Todos os sons desaparecem e a atenção se volta totalmente para um único papel. Olhos atentos escondidos por trás dos óculos denotam vivacidade e lucidez. Incipiente, a lista dos ingredientes faz lembrar da dispensa num questionamento ávido e persecutório. Depois vem o modo de fazer, primeiro isso e depois aquilo. Aí intercalar, mexer e adicionar com cuidado, talvez uma pitada disso, outra a gosto de quem faz e assim por diante. Certo! Nada pode dar errado. Seguir Tim-Tim por Tim-Tim, uma coisa de cada vez e cada qual a sua maneira. Olhos jocosos gracejam em aprovação e desdém, indicando a facilidade no trato e a intenção de preparar a tal da receita. Mais uma olhadela de cima a baixo do papel seguida de um olhar absorto postando indicador nos lábios e polegar no queixo. É isso, pronto!
Leve batedeira no coração excitado e uma funda respiração buscando energia para iniciar a tarefa. Contentamento pela a atividade que se dará e por todo o resto agregado, faz lembrar da infância feliz ou das férias com os primos na praia.

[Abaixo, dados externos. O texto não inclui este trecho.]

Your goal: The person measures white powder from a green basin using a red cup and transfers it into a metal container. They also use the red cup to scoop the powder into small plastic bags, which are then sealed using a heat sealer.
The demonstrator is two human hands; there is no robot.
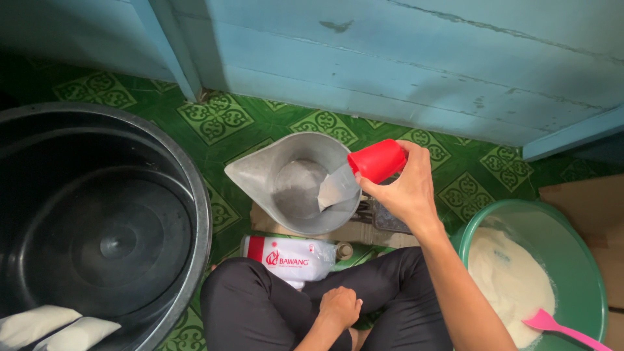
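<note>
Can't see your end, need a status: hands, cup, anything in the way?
Right hand tipping red cup, powder falling into grey jug. Left hand resting on lap, empty. Nothing blocking the jug.

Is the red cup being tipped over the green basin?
No, the right hand tips the red cup over the grey jug, not the green basin.

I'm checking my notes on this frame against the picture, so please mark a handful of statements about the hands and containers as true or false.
1. The right hand tips a red cup over a grey metal scoop pan. True.
2. The left hand holds the pink scoop. False: it rests on the person's lap; the scoop lies in the green basin.
3. The green basin holds white powder. True.
4. The black tub is full of water. False: it looks dry, with white bags at its near edge.
5. White powder spills from the cup into the pan. True.
</note>
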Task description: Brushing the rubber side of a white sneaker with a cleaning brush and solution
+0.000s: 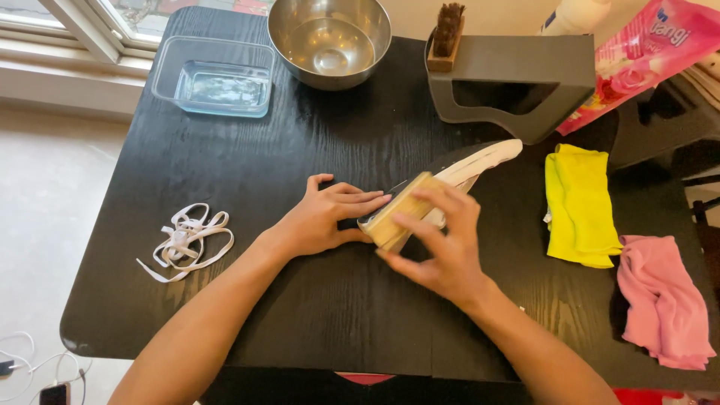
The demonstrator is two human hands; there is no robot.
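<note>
A dark shoe with a white sole [480,159] lies on its side in the middle of the black table [315,307]. My left hand [326,214] rests on the shoe's near end and holds it down. My right hand [446,240] grips a pale wooden brush [397,214] that lies against the shoe. Most of the shoe's upper is hidden behind the two hands and the brush.
White shoelaces [186,240] lie at the left. A clear glass dish [217,75] and a steel bowl [330,41] stand at the back. A second brush [448,34] sits on a grey stand [517,79]. Yellow cloth [577,206], pink cloth [664,300] and a pink pouch [645,52] lie right.
</note>
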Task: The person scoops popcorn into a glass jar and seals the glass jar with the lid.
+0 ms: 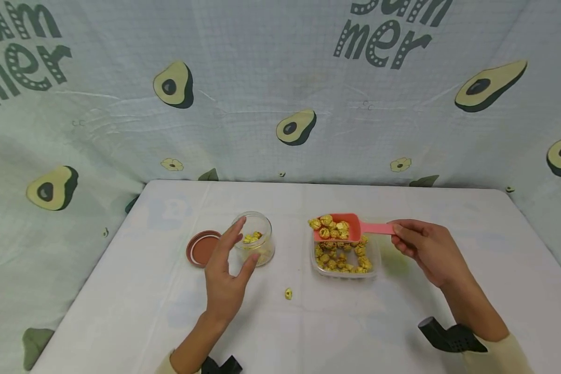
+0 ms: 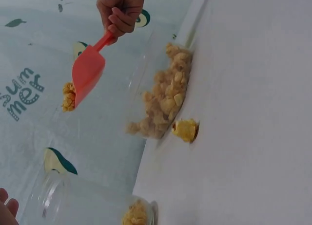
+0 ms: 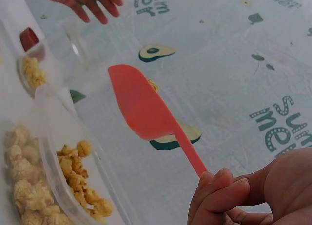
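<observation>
We logged a white table [image 1: 135,311] backed on three sides by a pale cloth [image 1: 262,78] printed with avocados and the word "summer". Right of centre on the table sat a clear plastic tub [image 1: 375,259], shallow and rectangular, partly filled with yellow popcorn [image 1: 341,261]. Left of it, well apart, stood a small clear jar [image 1: 264,234], upright and uncapped, with a few popcorn pieces at its bottom. The jar's brown lid [image 1: 201,248] lay flat just beside the jar on its left, inner side up.

The right hand [image 1: 425,249] pinched the handle end of a pink scoop [image 1: 355,228] between thumb and curled fingers; the right wrist view confirmed that grip. We noted the scoop held level above the far edge of the tub, its bowl heaped with popcorn and pointing left toward the jar.

The left hand [image 1: 226,270] stood on the near-left side of the jar, fingers straight and spread wide, holding nothing; whether the fingertips touched the glass we could not tell.

One loose popcorn piece [image 1: 288,294] lay on the table nearer than both containers, roughly between them; the left wrist view showed it just beside the tub's wall
</observation>
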The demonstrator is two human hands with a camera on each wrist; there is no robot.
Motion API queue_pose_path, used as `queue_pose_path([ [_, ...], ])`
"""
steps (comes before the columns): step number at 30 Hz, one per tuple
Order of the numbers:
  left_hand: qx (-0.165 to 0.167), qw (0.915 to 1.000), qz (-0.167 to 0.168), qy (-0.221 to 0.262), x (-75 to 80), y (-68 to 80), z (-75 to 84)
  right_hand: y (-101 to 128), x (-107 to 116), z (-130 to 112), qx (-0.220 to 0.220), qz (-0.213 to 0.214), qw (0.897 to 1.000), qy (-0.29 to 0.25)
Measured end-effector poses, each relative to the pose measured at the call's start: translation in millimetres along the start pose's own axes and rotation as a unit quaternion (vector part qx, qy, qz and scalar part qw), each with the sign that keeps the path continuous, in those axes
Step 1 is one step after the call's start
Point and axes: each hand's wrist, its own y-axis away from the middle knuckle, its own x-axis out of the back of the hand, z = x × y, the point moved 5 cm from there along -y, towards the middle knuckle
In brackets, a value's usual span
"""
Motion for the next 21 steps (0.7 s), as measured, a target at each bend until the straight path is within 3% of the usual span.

Uma rápida volta de 360 graus pela cozinha procurando por onde começar. Por onde? Talvez as mãos se postem como antes, mas o olhar pensativo agora está buscando o teto. Volta-se então para baixo e encontra a mesa livre aguardando apenas um pote disso, uma tigela daquilo, meia dúzia de ovos brancos, peneiras, medidores e colheres. Tudo junto, mas não misturado. Lado a lado sim, como não poderia deixar de ser, do maior para o menor, do que vem antes para o que virá depois. Tudo muito bem organizado, milimetricamente e esteticamente impecáveis, assim como a receita também é, assim como deveria ser.
Mas num estalinho de hora tudo se confunde e se mistura em singelas pitadas de sabor e de prazer. As colheres lambuzadas, as formas untadas e as tigelas sujas se comprazem com todo o resto; medidores, utensílios e batedores todos já estão na pia bagunçada. Não há mais ordem, não há mais regra, tudo já foi devidamente colocado, alternado e experimentado. Agora só esperar, ver no que vai dar, sentir no ar alguma brisa doce e sugestiva. Por longos minutos não há nada pairando no ar, apenas louças amontoadas e aglomeradas como não deveriam estar. Certo? Mas ao toque das ágeis mãos, como num sim salabim qualquer, tudo vai se transformando na mesma velocidade com que os aromas vão inundando toda a cozinha. E é aí que o momento se completa numa agradável viagem por pesos e medidas, sabores e texturas, sonoridades e aromas. Trabalho concluído com sucesso, nem trabalho pareceu dar, foi tudo prazeroso, foi tudo com atenção máxima na adorável e deliciosa arte de fazer um bolo!
E assim termina este pequeno texto contando um singelo momento chamado... Hygge!